ABSTRACT

Bertrand Badie is professor at the Institut d’Etudes Politiques de Paris, where he teaches International Relations. However, Badie’s involvement in ‘International Relations’ (IR) is recent. Most of his publications deal with state-building and comparative politics where international aspects are no doubt important but not central. Badie’s recent involvement in IR is the logical outcome of his earlier work. Both his critique of theories and concepts claiming universal validity and his studies of political development inside and outside western Europe lead to a recognition of the plurality of meanings and of the concrete problems that arise when several coexisting perceptions of the world interact with, dominate and change each other. In his view, the legitimacy crisis of states outside the West is the result of a contradiction between the imported/imposed practice of the state and practices organizing political life according to another logic or rationality. The legitimacy crisis of the ‘imported’ state in turn affects the international system. The international is therefore essential both for understanding political problems and for resolving them. ‘International Relations’, though of an unusual kind, take a central place in the study. This chapter argues that IR can benefit from the work of a newcomer/ outsider like Badie.
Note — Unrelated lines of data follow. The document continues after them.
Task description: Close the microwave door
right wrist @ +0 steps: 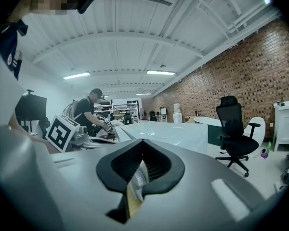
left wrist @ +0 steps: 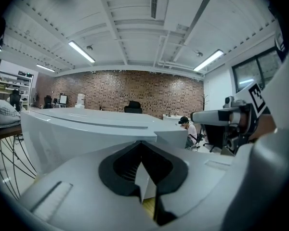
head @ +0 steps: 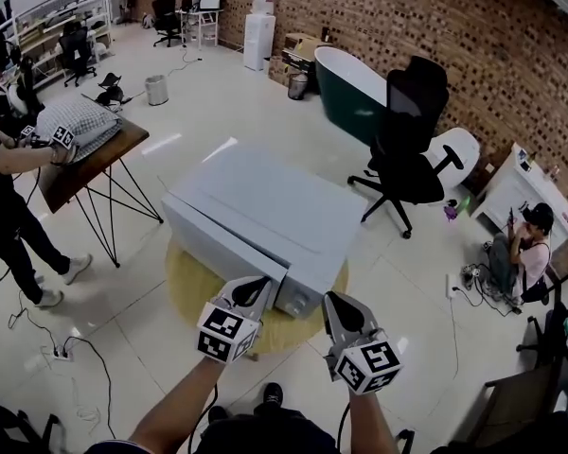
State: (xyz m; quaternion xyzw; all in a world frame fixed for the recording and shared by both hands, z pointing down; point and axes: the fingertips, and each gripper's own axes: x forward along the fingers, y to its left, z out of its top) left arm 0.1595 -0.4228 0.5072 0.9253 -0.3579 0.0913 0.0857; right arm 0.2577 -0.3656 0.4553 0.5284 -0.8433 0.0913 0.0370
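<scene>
The left gripper (head: 255, 286) and right gripper (head: 333, 302), 2 tongs side by side, each have their jaws pressed together on nothing. Both are held just before the near corner of the microwave (head: 265, 206), which sits on a round wooden table (head: 191, 291).

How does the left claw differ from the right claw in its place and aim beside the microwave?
Place: in the head view, the left claw overlaps the front face of the microwave, while the right claw sits just right of its near corner.
Aim: the left claw's view looks straight across the microwave's top; the right claw's view has the microwave at its left and a black office chair at its right.
Shared: both claws are shut and hold nothing.
</scene>
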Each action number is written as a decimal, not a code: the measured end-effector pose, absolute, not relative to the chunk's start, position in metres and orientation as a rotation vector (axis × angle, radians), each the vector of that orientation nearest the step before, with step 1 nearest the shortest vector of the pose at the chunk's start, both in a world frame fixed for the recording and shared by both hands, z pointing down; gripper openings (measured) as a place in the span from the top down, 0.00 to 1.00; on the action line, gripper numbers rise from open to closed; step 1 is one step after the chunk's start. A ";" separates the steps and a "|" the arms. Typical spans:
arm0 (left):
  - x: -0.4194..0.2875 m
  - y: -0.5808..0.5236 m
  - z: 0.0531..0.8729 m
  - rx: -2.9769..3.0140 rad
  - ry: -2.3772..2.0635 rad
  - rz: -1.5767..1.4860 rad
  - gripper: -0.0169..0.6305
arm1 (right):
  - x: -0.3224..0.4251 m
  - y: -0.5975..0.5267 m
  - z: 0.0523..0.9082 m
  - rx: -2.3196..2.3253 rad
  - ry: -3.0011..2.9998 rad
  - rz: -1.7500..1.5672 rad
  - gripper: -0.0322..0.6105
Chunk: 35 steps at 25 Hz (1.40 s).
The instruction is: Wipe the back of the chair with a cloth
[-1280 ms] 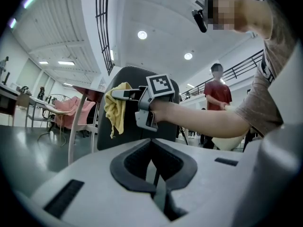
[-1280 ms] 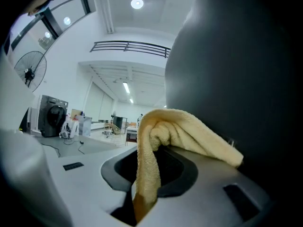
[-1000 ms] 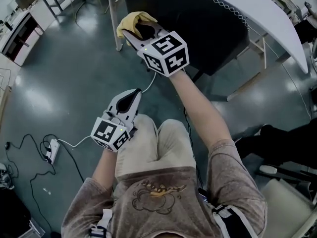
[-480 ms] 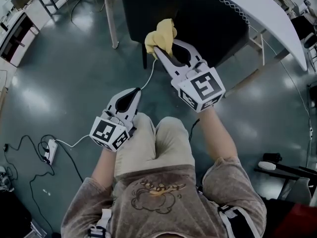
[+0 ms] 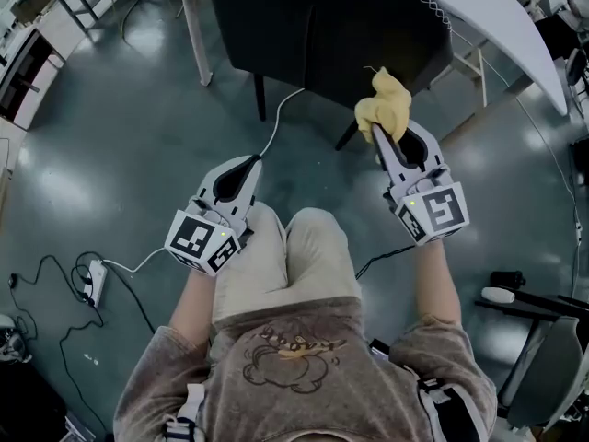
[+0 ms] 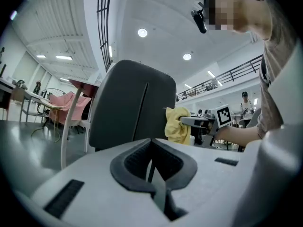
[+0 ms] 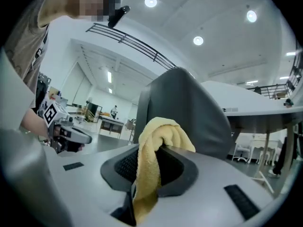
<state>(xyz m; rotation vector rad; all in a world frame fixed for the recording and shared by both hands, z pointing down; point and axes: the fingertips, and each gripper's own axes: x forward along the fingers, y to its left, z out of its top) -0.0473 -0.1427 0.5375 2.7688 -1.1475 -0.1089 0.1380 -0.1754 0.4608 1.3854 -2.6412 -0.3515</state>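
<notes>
Jaws of the right gripper [image 5: 385, 136] are pinching the yellow cloth [image 5: 385, 107], a fold of it bunched above the tips and a tail hanging down between them. A second ago the cloth sat at the upper left of the dark chair back [image 5: 313, 26]; half a second ago it was near the middle. Now it is at the right-hand edge, low down. The left gripper view places it right against that edge, though none of the views settles whether it is touching or just beside.

This looks like one full sideways pass across the panel, ending as the cloth runs off the right side. The wipe seems well under way; whether another pass is needed cannot be judged from the dark surface.

The left gripper [image 5: 247, 164] has kept its place over the person's left knee, jaws pressed together on nothing, well apart from the chair. Behind the chair, the white counter [image 5: 497, 21] curves across the upper right.
</notes>
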 end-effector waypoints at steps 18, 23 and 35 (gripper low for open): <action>-0.042 -0.137 0.536 2.785 -1.140 -0.098 0.96 | 0.189 -0.183 0.477 1.509 -2.584 -0.242 0.81; -0.043 -0.138 0.536 2.785 -1.143 -0.102 0.96 | 0.177 -0.202 0.475 1.472 -2.621 -0.220 0.81; -0.046 -0.139 0.539 2.774 -1.154 -0.108 0.96 | 0.116 -0.239 0.479 1.347 -2.709 -0.188 0.81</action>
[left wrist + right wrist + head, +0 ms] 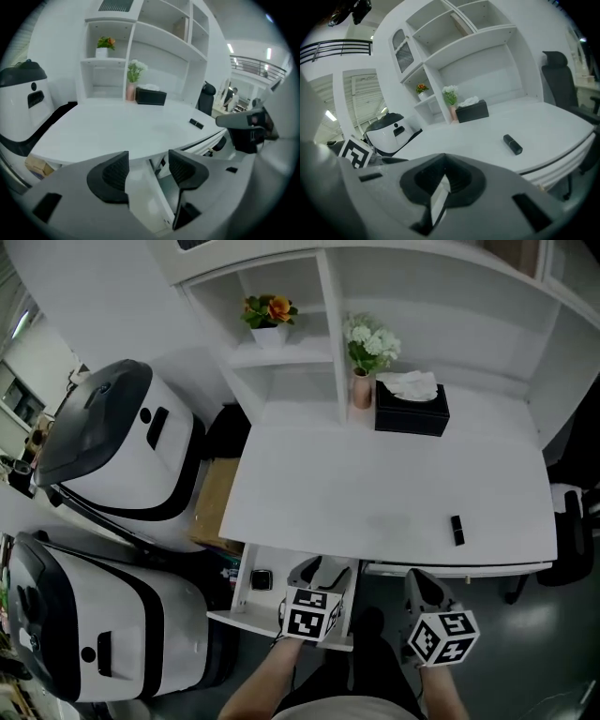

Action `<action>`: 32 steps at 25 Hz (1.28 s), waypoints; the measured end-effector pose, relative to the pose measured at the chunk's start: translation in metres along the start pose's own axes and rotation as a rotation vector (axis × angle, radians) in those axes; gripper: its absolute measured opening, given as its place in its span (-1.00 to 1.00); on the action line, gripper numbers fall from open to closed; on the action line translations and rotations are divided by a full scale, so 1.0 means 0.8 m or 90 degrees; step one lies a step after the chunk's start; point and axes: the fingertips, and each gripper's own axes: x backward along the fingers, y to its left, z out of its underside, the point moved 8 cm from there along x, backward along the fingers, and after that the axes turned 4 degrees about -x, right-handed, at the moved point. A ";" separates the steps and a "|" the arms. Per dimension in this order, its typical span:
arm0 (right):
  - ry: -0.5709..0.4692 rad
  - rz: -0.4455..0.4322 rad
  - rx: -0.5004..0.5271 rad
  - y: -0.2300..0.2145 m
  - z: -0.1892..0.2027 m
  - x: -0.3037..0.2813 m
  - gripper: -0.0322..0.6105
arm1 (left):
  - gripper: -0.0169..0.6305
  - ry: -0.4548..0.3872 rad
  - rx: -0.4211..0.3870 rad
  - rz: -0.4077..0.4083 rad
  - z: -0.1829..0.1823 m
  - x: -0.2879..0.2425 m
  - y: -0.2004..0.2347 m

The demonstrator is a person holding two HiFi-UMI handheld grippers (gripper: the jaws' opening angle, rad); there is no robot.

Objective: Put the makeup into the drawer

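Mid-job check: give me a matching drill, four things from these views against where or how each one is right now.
Things:
1. black makeup tube
2. tissue box
3. orange flowers
4. left hand-held gripper

Places or states:
A. up on a shelf
B. jaws apart, nothing between them
C. lying on the desk near its front right edge
D. at the back of the desk, beside the pink vase

Pairs: 1-C, 2-D, 3-A, 4-B
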 end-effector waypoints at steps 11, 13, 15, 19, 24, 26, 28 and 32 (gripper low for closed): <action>-0.072 0.098 -0.049 -0.036 0.009 0.078 -0.89 | -0.10 -0.021 -0.137 0.166 -0.060 -0.042 -0.111; -0.085 0.121 -0.061 -0.048 0.010 0.093 -0.89 | -0.09 -0.019 -0.175 0.191 -0.070 -0.054 -0.130; -0.096 0.143 -0.074 -0.062 0.011 0.106 -0.89 | -0.07 -0.018 -0.206 0.214 -0.080 -0.068 -0.149; -0.117 0.183 -0.101 -0.092 0.014 0.129 -0.89 | -0.01 -0.022 -0.267 0.245 -0.096 -0.101 -0.187; -0.126 0.217 -0.132 -0.125 0.020 0.146 -0.89 | 0.02 -0.019 -0.319 0.271 -0.114 -0.140 -0.224; -0.129 0.229 -0.143 -0.138 0.022 0.151 -0.89 | 0.07 -0.021 -0.335 0.285 -0.126 -0.155 -0.238; -0.131 0.233 -0.165 -0.150 0.024 0.156 -0.89 | 0.10 -0.020 -0.353 0.297 -0.136 -0.169 -0.251; -0.137 0.235 -0.202 -0.169 0.029 0.160 -0.89 | 0.12 -0.004 -0.389 0.303 -0.146 -0.198 -0.267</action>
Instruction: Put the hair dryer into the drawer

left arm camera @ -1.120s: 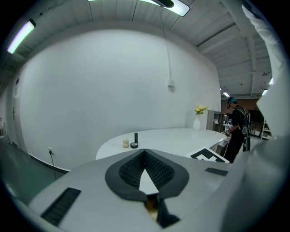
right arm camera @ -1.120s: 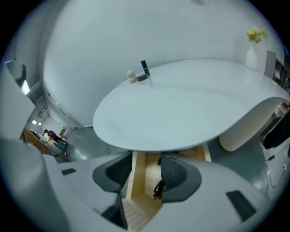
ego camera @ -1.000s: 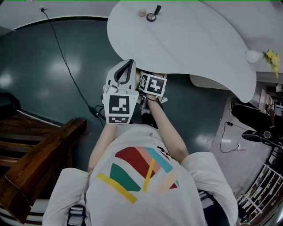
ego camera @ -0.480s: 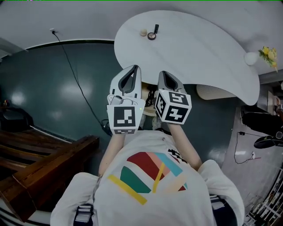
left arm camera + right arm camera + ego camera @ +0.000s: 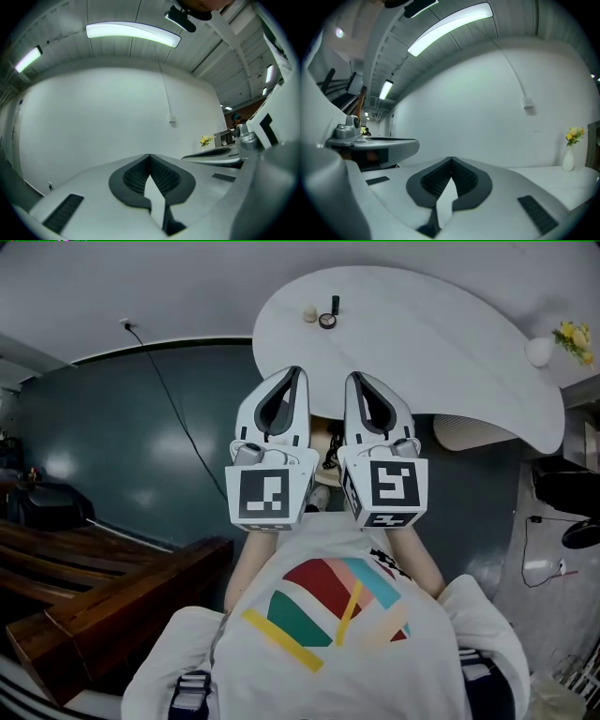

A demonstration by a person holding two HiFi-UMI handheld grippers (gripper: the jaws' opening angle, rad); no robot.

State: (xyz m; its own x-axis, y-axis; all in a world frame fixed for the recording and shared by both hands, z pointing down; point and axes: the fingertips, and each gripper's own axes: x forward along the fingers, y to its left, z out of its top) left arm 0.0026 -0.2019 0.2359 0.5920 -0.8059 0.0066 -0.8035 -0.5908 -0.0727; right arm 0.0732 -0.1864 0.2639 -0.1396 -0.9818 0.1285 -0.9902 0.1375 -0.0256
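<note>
Dark teal floor (image 5: 112, 446) fills the left of the head view, and on the far side a big white curved table (image 5: 441, 343) sweeps off to the right. Near left, wooden steps (image 5: 94, 596). Both tools are held level, side by side, just beyond the person's patterned shirt (image 5: 328, 615). On the left gripper (image 5: 294, 371) the jaws are pinched tip to tip with nothing in them. The right gripper (image 5: 352, 377), just beside it, is likewise closed and empty. A black cable (image 5: 164, 390) trails across the floor on the left. At the table's far right stands a white vase (image 5: 538, 352) of yellow flowers, with a few small items (image 5: 325, 321) at its far left. The hair dryer? No view shows it, so I cannot tell where it is.
</note>
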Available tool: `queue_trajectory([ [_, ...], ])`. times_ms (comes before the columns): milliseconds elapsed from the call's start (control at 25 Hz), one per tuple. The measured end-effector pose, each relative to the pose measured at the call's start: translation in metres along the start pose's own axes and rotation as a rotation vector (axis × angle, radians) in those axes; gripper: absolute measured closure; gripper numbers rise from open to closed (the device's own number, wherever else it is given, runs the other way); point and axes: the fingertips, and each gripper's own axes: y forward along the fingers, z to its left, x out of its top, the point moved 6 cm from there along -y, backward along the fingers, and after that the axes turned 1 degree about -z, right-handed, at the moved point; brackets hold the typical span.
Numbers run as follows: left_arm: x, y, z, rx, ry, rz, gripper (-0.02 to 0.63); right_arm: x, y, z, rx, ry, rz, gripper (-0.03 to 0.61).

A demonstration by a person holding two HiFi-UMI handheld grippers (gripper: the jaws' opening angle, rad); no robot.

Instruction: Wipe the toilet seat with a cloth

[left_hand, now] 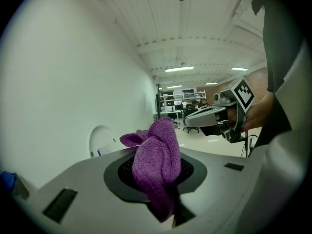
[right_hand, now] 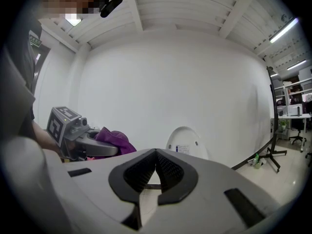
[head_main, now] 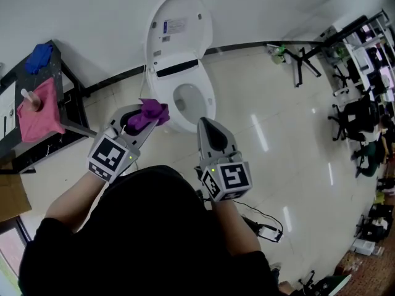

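we are finding the toilet (head_main: 185, 79) standing straight ahead, its lid (head_main: 180, 23) tilting up against the wall, so the seat (head_main: 208, 94) is lying open from above. the left gripper (head_main: 148, 113) and the right gripper (head_main: 208, 131) are hanging just before the near rim, apart from each other. on our left the black side table (head_main: 52, 73) is narrowing the floor beside the bowl. to our right the tiled floor (head_main: 271, 147) is lying bare up to a black stand (head_main: 302, 60). a cable (head_main: 265, 214) is trailing near our right side.
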Motion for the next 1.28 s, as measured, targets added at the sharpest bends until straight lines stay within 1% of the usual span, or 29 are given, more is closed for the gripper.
queue_trajectory([
  [240, -0.0016, 0.0011, -0.0003, -0.011, 0.016, -0.01, 0.52, -0.0012, -0.002, 0.0042, -0.023, -0.011, 0.025, 0.565],
  [640, -0.0049, 0.0046, 0.0021, -0.025, 0.012, -0.007, 0.52, -0.0039, -0.007, 0.0056, -0.046, -0.001, 0.019, 0.565],
  [920, -0.007, 0.0055, 0.003, -0.031, 0.012, -0.001, 0.52, -0.0065, -0.0071, 0.0057, -0.053, 0.002, 0.013, 0.565],
  [1280, -0.0066, 0.0056, 0.0031, -0.033, 0.012, 0.001, 0.52, -0.0062, -0.0067, 0.0068, -0.041, -0.007, 0.01, 0.565],
])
Badie is concerned with one of the most central issues in the theoretical and methodological debates, namely the implications of cultural plurality for the theory and practice of IR. Rather than drawing on philosophical and meta-theoretical discussions, he draws on comparative politics and owes more to anthropology than to philosophy, more to Geertz than to Derrida. This

approach may enrich the discussion in IR and perhaps open up new fields of dialogue.